Each of Legacy HR and Legacy HTA believes that it has been organized and has operated in a manner that enabled it to qualify as a REIT through the closing date of the Merger, and in the case of the Combined Company, following the closing date of the Merger. The Combined Company has not requested, and has no plans to request, a ruling from the Internal Revenue Service that it qualifies as a REIT. If the Combined Company has failed or fails to qualify as a REIT, it may incur significant tax liabilities.
Other Risks
The Combined Company has a substantial amount of indebtedness and may need to incur more in the future.
The Combined Company has substantial indebtedness, and in connection with executing the Combined Company's business strategies following the Merger, the Combined Company expects to continue to evaluate the possibility of acquiring additional properties and making strategic investments, and the Combined Company may elect to finance these endeavors by incurring additional indebtedness. Its substantial indebtedness could have material adverse consequences for the Combined Company, including (a) reducing the Combined Company's credit ratings and thereby raising its borrowing costs, (b) hindering the Combined Company's ability to adjust to changing market, industry or economic conditions, (c) limiting the Combined Company's ability to access the capital markets to refinance maturing debt or to fund acquisitions or emerging businesses, (d) limiting the amount of free cash flow available for future operations, acquisitions, dividends, stock repurchases or other uses, (e) making the Combined Company more vulnerable to economic or industry downturns, including interest rate increases, and (f) placing the Combined Company at a competitive disadvantage compared to less leveraged competitors.
Additionally, the agreements that govern the terms of its indebtedness contain a number of restrictive covenants (including, without limitation, financial maintenance covenants) that impose significant operating and financial restrictions on the Combined Company and may limit its ability to engage in acts that may be in its long-term best interest. Moreover, the Combined Company's ability to satisfy any financial maintenance covenants may be affected by events beyond its control and, as a result, it cannot provide assurance that it will be able to satisfy any such covenants.
A breach of the covenants under the agreements that govern the terms of any of the Combined Company's indebtedness could result in an event of default under the applicable indebtedness. Such a default may allow the applicable creditors to accelerate the related debt and/or terminate any related commitments to extend further credit and may result in the acceleration of any other debt to which a cross-acceleration or cross-default provision applies. In the event debtholders accelerate the repayment of the Combined Company's indebtedness, the Combined Company may not have sufficient resources to repay such indebtedness.

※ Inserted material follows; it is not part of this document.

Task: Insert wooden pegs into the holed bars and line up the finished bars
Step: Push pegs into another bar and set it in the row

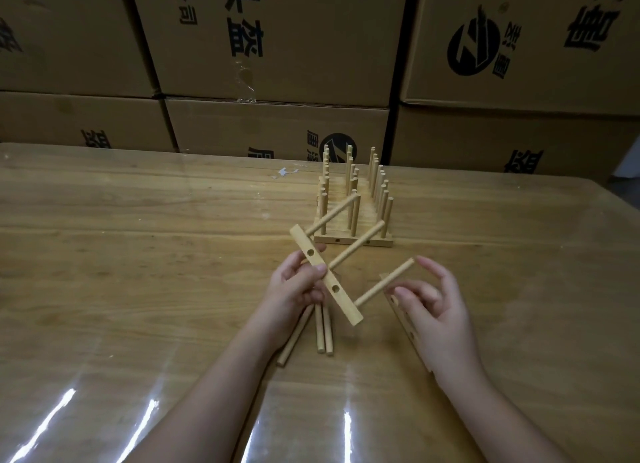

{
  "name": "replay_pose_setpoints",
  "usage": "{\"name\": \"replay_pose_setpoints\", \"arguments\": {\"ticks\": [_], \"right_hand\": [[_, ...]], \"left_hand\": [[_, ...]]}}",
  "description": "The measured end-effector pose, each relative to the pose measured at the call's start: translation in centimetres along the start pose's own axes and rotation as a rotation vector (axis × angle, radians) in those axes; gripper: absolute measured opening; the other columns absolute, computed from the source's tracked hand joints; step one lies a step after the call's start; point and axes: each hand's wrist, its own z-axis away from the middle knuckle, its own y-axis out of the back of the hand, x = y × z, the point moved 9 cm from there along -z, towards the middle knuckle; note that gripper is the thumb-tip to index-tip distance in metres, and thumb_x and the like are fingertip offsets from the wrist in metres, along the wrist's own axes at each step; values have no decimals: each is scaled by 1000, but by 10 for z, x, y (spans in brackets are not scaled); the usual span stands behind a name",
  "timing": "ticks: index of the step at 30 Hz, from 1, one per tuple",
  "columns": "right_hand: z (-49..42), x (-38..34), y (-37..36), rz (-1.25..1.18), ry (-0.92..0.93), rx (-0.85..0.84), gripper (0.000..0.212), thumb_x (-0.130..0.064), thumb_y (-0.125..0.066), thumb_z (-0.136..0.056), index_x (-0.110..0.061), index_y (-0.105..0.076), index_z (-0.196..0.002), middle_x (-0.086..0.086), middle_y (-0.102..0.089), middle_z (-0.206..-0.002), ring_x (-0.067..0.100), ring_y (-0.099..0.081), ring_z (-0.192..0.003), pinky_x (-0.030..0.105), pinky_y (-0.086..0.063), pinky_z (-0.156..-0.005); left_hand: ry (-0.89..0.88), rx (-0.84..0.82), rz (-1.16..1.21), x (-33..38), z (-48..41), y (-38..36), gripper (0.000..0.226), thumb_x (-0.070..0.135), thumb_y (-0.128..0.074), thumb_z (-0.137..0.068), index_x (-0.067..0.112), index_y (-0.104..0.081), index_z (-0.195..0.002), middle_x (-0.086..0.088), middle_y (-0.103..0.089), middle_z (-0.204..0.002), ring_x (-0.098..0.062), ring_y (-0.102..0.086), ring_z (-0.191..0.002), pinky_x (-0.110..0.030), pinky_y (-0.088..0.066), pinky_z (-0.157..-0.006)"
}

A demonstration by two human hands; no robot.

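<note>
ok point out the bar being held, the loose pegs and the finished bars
held bar [348,308]: head view, lower end
loose pegs [329,334]: head view, rightmost peg's shaft
finished bars [353,241]: head view, front bar's face

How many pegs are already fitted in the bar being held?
3 in the bar: far peg, middle peg, near peg beside the right hand. None seems hidden.

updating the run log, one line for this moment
left hand grips holed bar | right hand at its third peg, contact unclear | spare pegs on table | finished bars behind
</note>
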Motion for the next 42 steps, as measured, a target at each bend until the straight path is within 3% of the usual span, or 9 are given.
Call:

Moreover, to respond to competitive challenges, the Combined Company may be required to raise substantial additional capital to execute its business strategy. The Combined Company's ability to arrange additional financing will depend on, among other factors, the Combined Company's financial position and performance, as well as prevailing market conditions and other factors beyond the Combined Company's control. If the Combined Company is able to obtain additional financing, the Combined Company's credit ratings could be further adversely affected, which could further raise the Combined Company's borrowing costs and further limit its future access to capital and its ability to satisfy its obligations under its indebtedness.
Pandemics and other health concerns, including the ongoing COVID-19 pandemic, and the measures intended to prevent their spread, could have a material adverse effect on the Combined Company’s business, results of operations, cash flows and financial condition.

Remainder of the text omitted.